Sulfur dioxide is a colorless, reactive gas produced during burning of sulfur-containing fuels such as coal and oil, during metal smelting, and by other industrial processes. Sulfur dioxide emitted to the atmosphere results largely from stationary sources such as coal and oil combustion, steel mills, refineries, pulp and paper mills, and nonferrous smelters. Generally, the highest concentrations of this "criteria pollutant" are found near large industrial sources, such as power plants and industrial boilers.

High concentrations of sulfur dioxide affect breathing and may aggravate existing respiratory and cardiovascular disease. Sensitive populations include asthmatics, individuals with bronchitis or emphysema, children, and the elderly. Sulfur dioxide is also a primary contributor to acid rain, which causes acidification of lakes and streams and can damage trees, crops, buildings, and statues. In addition, sulfur compounds in the air contribute to visibility impairment in large parts of the country. This is especially noticeable in national parks.

 

 For More Information

SO2 - How Sulfur Dioxide Affects the Way We Live and Breathe (EPA Web Page)

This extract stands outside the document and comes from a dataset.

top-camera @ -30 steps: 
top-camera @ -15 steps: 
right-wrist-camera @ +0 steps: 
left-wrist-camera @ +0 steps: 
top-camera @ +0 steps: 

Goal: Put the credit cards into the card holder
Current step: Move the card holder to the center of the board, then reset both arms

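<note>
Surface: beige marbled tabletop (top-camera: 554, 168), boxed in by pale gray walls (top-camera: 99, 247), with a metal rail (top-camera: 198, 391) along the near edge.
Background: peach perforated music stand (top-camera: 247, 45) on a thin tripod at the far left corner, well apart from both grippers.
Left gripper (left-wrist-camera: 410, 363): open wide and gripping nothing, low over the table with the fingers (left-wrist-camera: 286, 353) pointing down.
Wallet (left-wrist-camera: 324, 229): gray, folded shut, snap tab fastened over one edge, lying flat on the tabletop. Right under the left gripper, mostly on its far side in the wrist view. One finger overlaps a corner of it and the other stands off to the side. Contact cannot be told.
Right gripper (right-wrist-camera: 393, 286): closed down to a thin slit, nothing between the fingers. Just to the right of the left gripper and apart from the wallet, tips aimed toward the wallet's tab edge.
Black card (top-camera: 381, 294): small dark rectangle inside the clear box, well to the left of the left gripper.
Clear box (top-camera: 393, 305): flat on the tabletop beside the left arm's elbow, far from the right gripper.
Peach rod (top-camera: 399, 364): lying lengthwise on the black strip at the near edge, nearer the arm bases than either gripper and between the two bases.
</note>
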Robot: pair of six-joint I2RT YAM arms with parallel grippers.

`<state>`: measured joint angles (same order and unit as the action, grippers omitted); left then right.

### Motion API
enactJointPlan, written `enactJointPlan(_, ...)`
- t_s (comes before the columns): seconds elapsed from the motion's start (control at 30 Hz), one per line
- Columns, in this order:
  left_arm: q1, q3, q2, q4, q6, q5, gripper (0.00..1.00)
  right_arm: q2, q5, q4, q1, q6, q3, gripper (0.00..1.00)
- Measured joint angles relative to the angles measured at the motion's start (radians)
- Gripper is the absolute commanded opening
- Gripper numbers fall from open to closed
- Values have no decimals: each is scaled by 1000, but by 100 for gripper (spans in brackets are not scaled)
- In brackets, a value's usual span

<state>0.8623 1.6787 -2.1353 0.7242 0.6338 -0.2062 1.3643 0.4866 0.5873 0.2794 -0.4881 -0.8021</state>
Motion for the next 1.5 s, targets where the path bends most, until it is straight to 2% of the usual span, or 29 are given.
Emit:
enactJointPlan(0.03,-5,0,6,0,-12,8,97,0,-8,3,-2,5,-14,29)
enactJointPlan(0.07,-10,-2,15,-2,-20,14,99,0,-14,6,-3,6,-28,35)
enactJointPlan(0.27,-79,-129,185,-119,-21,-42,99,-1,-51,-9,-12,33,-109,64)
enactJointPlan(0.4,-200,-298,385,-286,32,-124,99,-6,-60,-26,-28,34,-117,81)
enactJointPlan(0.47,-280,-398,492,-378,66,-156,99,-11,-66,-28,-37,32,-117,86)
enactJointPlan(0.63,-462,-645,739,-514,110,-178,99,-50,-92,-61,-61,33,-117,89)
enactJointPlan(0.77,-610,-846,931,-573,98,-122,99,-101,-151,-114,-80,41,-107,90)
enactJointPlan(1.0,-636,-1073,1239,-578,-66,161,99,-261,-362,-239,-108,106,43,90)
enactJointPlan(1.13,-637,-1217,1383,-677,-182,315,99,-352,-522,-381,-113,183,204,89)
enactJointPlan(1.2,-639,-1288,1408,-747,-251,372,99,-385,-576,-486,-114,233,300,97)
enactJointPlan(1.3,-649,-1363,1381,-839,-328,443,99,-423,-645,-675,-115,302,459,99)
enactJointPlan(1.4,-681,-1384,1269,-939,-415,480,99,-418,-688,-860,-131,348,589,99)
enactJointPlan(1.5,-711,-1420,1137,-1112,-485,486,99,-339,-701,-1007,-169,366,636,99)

EPA Acid Rain Program (EPA Web Page)
The overall goal of EPA's Acid Rain Program is to achieve significant environmental and public health benefits through reductions in emissions of sulfur dioxide and nitrogen oxides, the primary causes of acid rain.
 
 Criteria Pollutants

EPA has established standards for six air pollutants known as "criteria pollutants" to protect the health and welfare of people, plants, and animals, as well as to prevent damage to buildings, monuments, water resources, and natural areas. Standards for criteria pollutants are based on current scientific data and studies, and are designed to protect the most sensitive populations. Those most likely to be affected by air pollution include the elderly, children, and people with existing respiratory problems. It also includes active, healthy adults who work or exercise outdoors. The standards are revised every five years to reflect new studies and scientific data on health impacts.